### EXERCISE DESCRIPTION
I would like each line of the data that holds the word "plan" copied out.

*** Opening EXERCISE INPUT ***

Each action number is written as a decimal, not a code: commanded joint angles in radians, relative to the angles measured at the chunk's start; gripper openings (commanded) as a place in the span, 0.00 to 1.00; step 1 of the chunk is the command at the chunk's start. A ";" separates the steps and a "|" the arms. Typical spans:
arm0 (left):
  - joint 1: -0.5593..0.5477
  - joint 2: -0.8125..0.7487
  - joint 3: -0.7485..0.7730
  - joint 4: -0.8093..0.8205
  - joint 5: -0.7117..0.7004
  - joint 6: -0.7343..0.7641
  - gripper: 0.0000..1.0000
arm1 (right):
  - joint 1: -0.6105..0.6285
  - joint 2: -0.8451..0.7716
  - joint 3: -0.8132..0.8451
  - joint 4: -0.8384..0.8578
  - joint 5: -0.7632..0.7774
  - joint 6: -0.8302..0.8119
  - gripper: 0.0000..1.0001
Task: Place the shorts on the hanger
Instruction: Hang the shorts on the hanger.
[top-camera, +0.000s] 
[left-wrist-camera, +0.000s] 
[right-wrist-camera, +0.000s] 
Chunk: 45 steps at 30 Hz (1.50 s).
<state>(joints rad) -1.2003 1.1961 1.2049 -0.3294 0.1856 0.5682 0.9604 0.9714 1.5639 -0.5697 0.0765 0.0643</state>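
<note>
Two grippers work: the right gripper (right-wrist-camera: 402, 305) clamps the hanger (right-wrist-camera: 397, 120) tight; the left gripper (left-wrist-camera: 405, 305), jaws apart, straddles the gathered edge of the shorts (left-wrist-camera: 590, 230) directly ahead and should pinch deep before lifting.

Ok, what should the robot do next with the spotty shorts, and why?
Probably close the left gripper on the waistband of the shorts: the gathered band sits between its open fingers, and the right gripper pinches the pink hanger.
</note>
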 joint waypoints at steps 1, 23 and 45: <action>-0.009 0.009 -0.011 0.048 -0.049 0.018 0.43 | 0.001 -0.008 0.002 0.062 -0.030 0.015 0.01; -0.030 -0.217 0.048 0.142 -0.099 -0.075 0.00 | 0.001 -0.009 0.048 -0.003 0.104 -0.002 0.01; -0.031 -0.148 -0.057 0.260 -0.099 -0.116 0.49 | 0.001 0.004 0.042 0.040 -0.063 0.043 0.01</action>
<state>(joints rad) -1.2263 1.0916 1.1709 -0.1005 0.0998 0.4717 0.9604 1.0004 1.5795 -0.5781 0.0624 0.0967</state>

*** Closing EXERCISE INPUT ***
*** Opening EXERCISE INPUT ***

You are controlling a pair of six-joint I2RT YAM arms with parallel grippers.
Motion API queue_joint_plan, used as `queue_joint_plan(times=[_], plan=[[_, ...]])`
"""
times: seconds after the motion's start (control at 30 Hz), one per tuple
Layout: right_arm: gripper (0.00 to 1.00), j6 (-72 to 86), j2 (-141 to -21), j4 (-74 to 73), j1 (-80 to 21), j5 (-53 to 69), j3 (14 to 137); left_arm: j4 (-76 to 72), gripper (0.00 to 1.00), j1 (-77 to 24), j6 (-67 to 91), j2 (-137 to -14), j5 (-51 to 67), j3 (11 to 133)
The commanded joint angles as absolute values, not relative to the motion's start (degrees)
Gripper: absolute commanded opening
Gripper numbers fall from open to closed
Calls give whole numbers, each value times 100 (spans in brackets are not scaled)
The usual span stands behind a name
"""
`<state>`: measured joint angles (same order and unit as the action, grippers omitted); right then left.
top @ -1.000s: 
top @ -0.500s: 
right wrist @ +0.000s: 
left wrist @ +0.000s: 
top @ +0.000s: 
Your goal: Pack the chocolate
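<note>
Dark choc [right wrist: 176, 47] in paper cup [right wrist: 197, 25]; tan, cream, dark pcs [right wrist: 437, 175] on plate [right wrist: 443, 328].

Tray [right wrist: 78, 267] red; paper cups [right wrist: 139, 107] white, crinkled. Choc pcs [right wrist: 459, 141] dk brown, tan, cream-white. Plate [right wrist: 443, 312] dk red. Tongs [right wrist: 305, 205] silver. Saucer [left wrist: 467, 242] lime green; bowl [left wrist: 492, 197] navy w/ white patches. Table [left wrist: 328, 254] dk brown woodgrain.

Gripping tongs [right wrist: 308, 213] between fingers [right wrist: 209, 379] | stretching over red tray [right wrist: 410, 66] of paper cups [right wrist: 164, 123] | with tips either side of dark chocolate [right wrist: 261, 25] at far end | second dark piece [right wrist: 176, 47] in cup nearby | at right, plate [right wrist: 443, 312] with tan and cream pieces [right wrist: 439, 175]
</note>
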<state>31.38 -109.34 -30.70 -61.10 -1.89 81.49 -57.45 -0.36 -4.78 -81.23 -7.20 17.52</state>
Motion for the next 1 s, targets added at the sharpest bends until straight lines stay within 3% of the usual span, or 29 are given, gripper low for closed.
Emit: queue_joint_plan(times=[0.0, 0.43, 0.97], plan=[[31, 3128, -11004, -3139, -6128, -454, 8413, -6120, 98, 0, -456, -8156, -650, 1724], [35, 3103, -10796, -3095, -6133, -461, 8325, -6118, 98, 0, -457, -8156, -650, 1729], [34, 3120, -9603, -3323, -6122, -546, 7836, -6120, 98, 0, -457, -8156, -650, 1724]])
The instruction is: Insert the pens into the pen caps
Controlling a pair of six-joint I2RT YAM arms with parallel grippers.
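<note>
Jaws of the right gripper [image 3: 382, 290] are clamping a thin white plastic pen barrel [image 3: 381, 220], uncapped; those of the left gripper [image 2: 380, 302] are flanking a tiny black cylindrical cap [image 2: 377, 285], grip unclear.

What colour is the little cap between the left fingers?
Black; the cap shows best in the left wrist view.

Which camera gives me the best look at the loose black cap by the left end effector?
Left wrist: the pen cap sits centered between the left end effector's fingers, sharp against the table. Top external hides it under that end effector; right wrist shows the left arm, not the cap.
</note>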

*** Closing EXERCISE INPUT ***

### RESULT OF THE TASK
Motion API queue_joint_plan, used as `queue_joint_plan(times=[_], plan=[[_, ...]])`
Emit: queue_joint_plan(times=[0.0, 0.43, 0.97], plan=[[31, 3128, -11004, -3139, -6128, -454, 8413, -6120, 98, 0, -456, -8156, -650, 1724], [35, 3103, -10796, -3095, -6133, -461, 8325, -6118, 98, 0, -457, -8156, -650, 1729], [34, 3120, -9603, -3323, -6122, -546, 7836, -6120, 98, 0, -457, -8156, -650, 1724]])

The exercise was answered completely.